Yossi bog in die Herzl-Straße ein. In Tel Aviv wussten die meisten Leute nicht, was im Süden des Landes, nur eine halbe Stunde Autofahrt entfernt, so vor sich ging. Assaf glaubte, dass die meisten es auch gar nicht wissen wollten. Sie waren glücklich in ihrer Blase. Selbst wenn Raketen auf Kindergärten nur zwanzig Kilometer vor der Stadt abgeschossen wurden, pflegten die Hedonisten ihre aus Europaabgekupferte Café-Kultur, hockte die Bohème auf Designerstühlen und aß ihr obligatorisches Schabbat-Frühstück.

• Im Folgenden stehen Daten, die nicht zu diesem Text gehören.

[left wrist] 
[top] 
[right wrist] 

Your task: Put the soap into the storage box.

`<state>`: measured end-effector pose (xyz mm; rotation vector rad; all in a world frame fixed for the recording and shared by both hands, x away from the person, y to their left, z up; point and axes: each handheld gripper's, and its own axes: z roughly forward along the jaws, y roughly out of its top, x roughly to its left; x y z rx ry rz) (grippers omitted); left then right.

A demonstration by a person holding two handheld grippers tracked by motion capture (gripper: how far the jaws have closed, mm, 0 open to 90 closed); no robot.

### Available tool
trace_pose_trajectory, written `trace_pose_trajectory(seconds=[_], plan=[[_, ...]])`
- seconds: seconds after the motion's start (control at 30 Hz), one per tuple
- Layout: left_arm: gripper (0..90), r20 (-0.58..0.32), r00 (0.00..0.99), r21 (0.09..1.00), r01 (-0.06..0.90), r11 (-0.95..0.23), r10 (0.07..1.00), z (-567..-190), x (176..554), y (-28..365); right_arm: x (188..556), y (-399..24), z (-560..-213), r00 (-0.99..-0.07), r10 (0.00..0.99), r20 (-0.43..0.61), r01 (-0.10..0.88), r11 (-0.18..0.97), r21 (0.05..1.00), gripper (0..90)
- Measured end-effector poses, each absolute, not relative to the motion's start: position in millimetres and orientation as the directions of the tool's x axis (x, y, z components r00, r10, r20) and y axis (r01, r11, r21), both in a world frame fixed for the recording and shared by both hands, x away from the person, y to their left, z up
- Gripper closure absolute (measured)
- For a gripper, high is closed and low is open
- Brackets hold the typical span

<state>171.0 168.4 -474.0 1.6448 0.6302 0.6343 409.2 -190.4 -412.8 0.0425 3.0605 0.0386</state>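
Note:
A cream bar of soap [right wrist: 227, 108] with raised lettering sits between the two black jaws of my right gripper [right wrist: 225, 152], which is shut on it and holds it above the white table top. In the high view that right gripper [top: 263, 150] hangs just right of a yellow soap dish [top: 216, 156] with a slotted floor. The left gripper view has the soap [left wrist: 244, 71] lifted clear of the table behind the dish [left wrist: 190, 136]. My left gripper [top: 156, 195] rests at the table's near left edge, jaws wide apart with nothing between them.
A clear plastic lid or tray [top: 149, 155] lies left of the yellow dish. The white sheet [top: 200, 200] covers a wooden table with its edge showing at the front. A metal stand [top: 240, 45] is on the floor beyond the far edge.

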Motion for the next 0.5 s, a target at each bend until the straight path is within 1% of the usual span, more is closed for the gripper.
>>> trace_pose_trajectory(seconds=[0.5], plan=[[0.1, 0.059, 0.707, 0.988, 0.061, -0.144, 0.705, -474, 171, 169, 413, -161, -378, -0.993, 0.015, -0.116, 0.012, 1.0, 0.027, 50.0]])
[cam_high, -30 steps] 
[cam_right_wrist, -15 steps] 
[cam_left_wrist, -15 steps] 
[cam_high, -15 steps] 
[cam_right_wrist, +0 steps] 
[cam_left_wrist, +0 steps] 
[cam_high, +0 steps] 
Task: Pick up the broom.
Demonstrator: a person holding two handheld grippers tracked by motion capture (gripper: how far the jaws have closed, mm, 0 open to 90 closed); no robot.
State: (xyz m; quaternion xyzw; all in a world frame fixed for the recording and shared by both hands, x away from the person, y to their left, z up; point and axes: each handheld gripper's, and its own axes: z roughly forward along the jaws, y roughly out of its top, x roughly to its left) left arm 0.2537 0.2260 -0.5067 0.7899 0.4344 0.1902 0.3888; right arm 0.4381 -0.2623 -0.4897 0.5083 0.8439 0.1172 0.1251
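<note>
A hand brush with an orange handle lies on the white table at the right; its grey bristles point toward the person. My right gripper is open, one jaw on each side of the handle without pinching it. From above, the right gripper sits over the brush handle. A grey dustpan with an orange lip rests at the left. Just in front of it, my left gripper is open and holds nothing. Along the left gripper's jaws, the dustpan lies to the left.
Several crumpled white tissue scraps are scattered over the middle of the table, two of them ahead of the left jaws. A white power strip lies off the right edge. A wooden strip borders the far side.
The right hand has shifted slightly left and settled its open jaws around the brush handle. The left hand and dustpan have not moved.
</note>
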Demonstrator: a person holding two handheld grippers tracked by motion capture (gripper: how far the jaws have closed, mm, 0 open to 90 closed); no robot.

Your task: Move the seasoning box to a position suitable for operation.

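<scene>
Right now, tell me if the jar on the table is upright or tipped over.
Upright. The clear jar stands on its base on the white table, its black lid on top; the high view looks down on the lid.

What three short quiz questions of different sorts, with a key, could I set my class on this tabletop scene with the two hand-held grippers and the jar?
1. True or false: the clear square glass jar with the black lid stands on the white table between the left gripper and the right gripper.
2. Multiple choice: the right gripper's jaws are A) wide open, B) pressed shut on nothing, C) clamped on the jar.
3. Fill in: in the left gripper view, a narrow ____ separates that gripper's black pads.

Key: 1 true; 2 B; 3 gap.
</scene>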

Assaf bezeichnete sie schon mal abfällig als Drückeberger und Linke. Andererseits fand auch er, dass man in Tel Aviv am besten leben konnte. Und die schönsten Frauen gab es hier, das konnte man nicht leugnen.
Yossi riss ihn aus seinen Gedanken, als er den Polizei-Skoda auf dem Bürgersteig vor einem verfallenen Gebäude parkte.
»Hier ist der Ulpan?«, fragte Assaf und blickte verdutzt auf die Ruine vor ihnen.